#### [WHAT THIS TASK INVOLVES]
From the data that follows, copy every line holding the string "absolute".

#### [AVAILABLE DATA]

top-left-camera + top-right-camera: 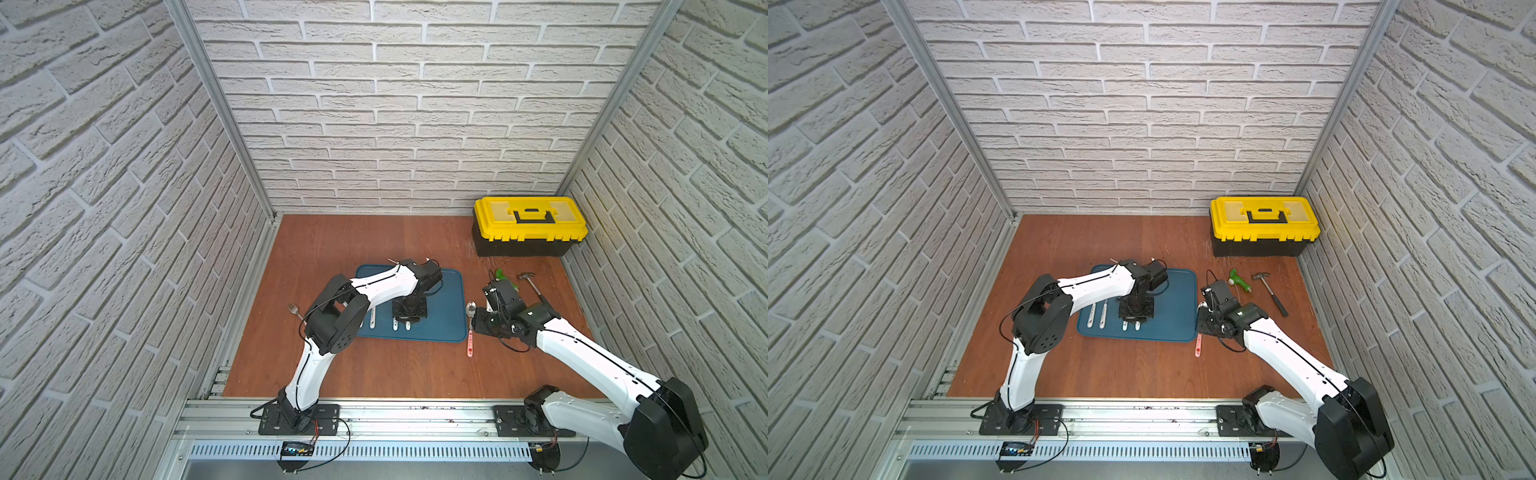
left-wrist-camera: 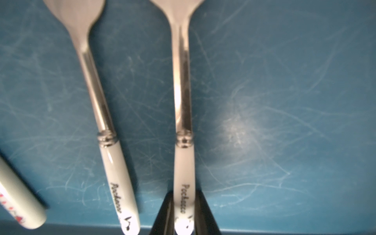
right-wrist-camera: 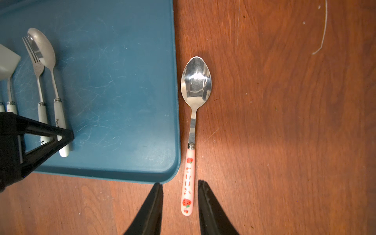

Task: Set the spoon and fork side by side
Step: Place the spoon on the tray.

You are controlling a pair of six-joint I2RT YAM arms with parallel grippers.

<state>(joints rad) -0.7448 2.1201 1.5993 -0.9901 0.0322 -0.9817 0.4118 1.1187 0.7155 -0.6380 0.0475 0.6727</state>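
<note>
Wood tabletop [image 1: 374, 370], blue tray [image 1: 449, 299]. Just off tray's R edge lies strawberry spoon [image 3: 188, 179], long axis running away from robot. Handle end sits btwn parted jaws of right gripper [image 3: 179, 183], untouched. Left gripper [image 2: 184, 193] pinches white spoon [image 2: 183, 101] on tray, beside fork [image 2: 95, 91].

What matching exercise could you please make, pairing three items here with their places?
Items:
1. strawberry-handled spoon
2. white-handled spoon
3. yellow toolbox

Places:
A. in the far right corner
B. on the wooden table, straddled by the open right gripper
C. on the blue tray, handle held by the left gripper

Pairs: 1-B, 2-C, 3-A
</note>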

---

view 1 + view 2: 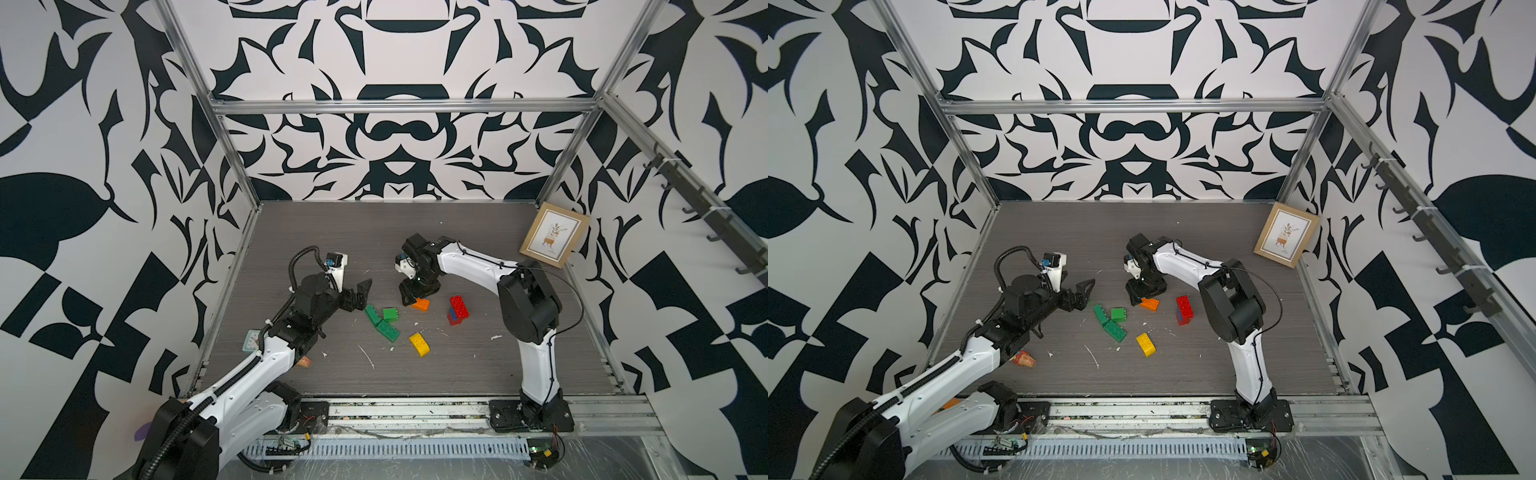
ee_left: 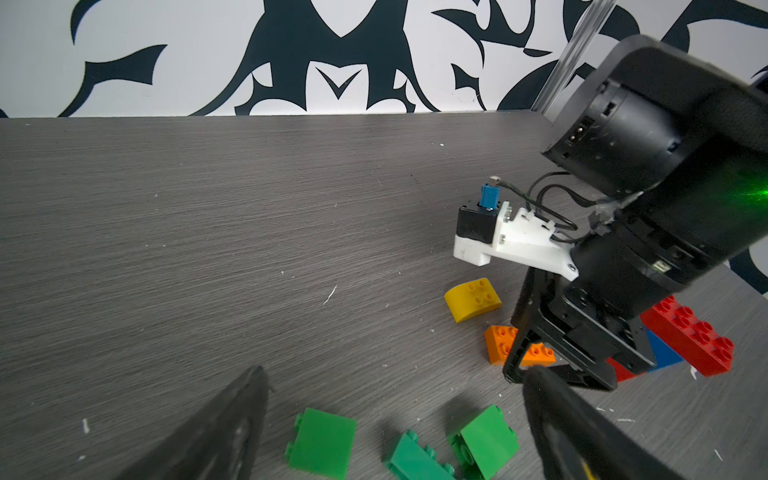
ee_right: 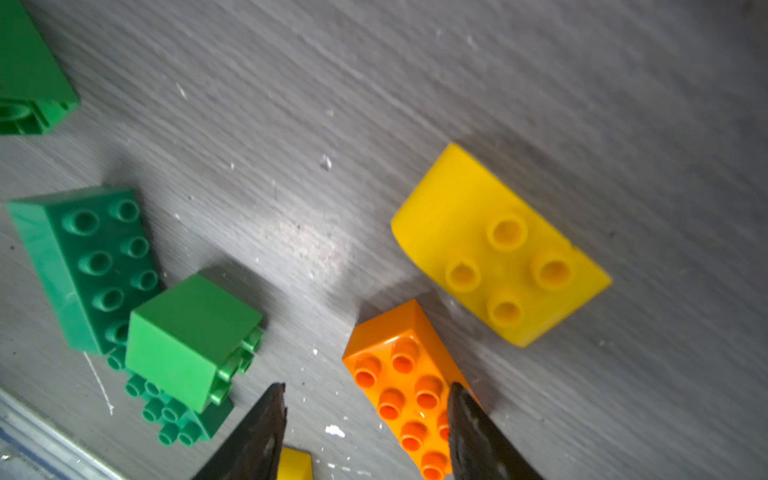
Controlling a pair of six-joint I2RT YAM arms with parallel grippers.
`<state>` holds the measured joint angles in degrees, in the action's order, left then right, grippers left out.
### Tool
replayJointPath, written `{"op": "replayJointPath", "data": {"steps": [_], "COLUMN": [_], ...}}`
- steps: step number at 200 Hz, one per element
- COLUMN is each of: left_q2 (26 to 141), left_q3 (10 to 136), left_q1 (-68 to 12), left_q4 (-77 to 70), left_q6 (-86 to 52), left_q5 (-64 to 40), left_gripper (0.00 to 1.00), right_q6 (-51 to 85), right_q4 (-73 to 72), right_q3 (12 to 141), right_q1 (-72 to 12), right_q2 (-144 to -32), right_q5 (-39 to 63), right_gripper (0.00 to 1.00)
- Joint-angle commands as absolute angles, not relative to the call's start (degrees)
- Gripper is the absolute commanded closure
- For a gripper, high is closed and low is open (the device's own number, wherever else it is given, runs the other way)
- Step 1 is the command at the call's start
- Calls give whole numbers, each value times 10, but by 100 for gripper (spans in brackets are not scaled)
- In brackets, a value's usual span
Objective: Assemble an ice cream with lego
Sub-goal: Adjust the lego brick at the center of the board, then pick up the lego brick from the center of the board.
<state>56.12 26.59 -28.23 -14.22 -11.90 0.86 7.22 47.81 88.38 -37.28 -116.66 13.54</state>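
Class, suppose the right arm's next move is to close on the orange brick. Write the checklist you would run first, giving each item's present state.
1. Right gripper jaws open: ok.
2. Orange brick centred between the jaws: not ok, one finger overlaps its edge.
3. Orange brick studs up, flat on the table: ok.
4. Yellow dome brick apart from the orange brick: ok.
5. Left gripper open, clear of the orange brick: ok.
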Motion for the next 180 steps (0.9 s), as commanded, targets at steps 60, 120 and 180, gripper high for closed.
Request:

#### [TASK RESPONSE]
- Joint-angle commands as absolute angles, not relative to the call's start (degrees)
- Gripper is the absolute commanded closure

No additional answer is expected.